» To do
Output every line below without omitting or altering anything.

» Data excerpt
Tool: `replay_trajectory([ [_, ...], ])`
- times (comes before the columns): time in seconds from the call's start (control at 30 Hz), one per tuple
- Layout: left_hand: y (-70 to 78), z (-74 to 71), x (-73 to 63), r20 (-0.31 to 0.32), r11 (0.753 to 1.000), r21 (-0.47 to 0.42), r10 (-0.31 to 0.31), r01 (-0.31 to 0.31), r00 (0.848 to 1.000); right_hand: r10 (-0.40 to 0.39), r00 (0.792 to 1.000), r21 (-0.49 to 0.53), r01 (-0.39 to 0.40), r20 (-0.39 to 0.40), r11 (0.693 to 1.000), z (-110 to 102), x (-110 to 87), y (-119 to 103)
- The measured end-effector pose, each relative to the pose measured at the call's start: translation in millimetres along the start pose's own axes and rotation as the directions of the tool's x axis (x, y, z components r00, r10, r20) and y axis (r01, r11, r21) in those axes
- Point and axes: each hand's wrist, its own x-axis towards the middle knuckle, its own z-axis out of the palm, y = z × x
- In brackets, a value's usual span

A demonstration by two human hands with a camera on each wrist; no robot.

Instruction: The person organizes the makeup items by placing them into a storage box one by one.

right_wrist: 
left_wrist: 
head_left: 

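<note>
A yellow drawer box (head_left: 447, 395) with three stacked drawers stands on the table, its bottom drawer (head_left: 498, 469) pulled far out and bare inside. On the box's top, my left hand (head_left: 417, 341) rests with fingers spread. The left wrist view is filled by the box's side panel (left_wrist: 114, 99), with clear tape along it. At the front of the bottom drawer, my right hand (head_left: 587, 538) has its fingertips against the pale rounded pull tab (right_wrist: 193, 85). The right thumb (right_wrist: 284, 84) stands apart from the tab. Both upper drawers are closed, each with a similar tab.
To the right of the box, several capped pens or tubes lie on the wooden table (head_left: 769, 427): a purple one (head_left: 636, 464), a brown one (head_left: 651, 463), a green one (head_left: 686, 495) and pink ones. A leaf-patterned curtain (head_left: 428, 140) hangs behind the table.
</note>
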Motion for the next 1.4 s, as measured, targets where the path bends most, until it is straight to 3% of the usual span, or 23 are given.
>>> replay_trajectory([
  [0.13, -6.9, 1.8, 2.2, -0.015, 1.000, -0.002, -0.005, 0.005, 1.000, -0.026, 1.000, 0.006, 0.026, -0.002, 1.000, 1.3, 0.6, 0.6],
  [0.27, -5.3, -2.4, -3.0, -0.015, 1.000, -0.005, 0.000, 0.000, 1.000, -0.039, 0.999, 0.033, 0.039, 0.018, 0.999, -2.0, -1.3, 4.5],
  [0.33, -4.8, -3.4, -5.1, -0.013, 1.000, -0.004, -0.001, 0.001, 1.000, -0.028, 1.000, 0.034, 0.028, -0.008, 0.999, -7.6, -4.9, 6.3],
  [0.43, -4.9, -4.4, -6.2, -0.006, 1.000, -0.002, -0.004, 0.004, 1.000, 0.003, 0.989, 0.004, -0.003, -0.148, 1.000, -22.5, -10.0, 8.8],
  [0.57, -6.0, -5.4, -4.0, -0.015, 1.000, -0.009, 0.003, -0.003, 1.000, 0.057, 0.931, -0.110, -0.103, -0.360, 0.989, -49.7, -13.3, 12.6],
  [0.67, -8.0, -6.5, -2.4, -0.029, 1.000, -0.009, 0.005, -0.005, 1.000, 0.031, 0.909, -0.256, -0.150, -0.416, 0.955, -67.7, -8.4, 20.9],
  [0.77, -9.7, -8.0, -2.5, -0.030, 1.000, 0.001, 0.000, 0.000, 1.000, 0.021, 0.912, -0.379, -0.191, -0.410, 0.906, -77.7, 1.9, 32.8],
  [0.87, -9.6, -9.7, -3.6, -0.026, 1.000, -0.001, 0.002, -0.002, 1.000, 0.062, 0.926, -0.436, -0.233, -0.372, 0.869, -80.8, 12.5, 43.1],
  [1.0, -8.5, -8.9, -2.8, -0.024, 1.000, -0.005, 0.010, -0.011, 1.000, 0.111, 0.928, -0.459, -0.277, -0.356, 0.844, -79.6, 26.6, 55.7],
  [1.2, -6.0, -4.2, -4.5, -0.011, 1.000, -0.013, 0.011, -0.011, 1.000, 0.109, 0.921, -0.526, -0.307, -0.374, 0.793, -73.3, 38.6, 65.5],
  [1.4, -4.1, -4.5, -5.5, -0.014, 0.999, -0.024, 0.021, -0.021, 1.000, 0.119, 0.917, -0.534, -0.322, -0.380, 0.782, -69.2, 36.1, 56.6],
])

» Answer for this exercise
Tool: `replay_trajectory([ [_, ...], ])`
- times (comes before the columns): time in seconds from the call's start (control at 30 Hz), one per tuple
- Layout: left_hand: y (-70 to 78), z (-74 to 71), x (-73 to 63), r20 (-0.31 to 0.32), r11 (0.753 to 1.000), r21 (-0.47 to 0.42), r10 (-0.31 to 0.31), r01 (-0.31 to 0.31), r00 (0.848 to 1.000); right_hand: r10 (-0.40 to 0.39), r00 (0.792 to 1.000), r21 (-0.49 to 0.53), r01 (-0.39 to 0.40), r20 (-0.39 to 0.40), r11 (0.693 to 1.000), z (-110 to 102), x (-110 to 87), y (-119 to 103)
- The measured end-effector pose, each relative to the pose measured at the call's start: translation in millimetres along the start pose's own axes and rotation as the directions of the tool's x axis (x, y, z components r00, r10, r20) and y axis (r01, r11, r21) in those axes
- Point and axes: each hand's wrist, its own x-axis towards the middle knuckle, its own z-axis out of the palm, y = z × x
- In brackets, a value's usual span

A demonstration by two human hands with a camera on each wrist; no robot.

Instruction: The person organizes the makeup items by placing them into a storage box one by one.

right_wrist: 
left_wrist: 
head_left: 

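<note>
A yellow drawer box (head_left: 447, 395) with three stacked drawers stands on the table, its bottom drawer (head_left: 498, 469) pulled far out and bare inside. On the box's top, my left hand (head_left: 417, 341) rests with fingers spread. The left wrist view is filled by the box's side panel (left_wrist: 114, 99), with clear tape along it. At the front of the bottom drawer, my right hand (head_left: 587, 538) has its fingertips against the pale rounded pull tab (right_wrist: 193, 85). The right thumb (right_wrist: 284, 84) stands apart from the tab. Both upper drawers are closed, each with a similar tab.
To the right of the box, several capped pens or tubes lie on the wooden table (head_left: 769, 427): a purple one (head_left: 636, 464), a brown one (head_left: 651, 463), a green one (head_left: 686, 495) and pink ones. A leaf-patterned curtain (head_left: 428, 140) hangs behind the table.
</note>
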Motion for the next 1.4 s, as measured, targets where the path bends most, until it is straight to 3% of the usual span, or 23 are given.
>>> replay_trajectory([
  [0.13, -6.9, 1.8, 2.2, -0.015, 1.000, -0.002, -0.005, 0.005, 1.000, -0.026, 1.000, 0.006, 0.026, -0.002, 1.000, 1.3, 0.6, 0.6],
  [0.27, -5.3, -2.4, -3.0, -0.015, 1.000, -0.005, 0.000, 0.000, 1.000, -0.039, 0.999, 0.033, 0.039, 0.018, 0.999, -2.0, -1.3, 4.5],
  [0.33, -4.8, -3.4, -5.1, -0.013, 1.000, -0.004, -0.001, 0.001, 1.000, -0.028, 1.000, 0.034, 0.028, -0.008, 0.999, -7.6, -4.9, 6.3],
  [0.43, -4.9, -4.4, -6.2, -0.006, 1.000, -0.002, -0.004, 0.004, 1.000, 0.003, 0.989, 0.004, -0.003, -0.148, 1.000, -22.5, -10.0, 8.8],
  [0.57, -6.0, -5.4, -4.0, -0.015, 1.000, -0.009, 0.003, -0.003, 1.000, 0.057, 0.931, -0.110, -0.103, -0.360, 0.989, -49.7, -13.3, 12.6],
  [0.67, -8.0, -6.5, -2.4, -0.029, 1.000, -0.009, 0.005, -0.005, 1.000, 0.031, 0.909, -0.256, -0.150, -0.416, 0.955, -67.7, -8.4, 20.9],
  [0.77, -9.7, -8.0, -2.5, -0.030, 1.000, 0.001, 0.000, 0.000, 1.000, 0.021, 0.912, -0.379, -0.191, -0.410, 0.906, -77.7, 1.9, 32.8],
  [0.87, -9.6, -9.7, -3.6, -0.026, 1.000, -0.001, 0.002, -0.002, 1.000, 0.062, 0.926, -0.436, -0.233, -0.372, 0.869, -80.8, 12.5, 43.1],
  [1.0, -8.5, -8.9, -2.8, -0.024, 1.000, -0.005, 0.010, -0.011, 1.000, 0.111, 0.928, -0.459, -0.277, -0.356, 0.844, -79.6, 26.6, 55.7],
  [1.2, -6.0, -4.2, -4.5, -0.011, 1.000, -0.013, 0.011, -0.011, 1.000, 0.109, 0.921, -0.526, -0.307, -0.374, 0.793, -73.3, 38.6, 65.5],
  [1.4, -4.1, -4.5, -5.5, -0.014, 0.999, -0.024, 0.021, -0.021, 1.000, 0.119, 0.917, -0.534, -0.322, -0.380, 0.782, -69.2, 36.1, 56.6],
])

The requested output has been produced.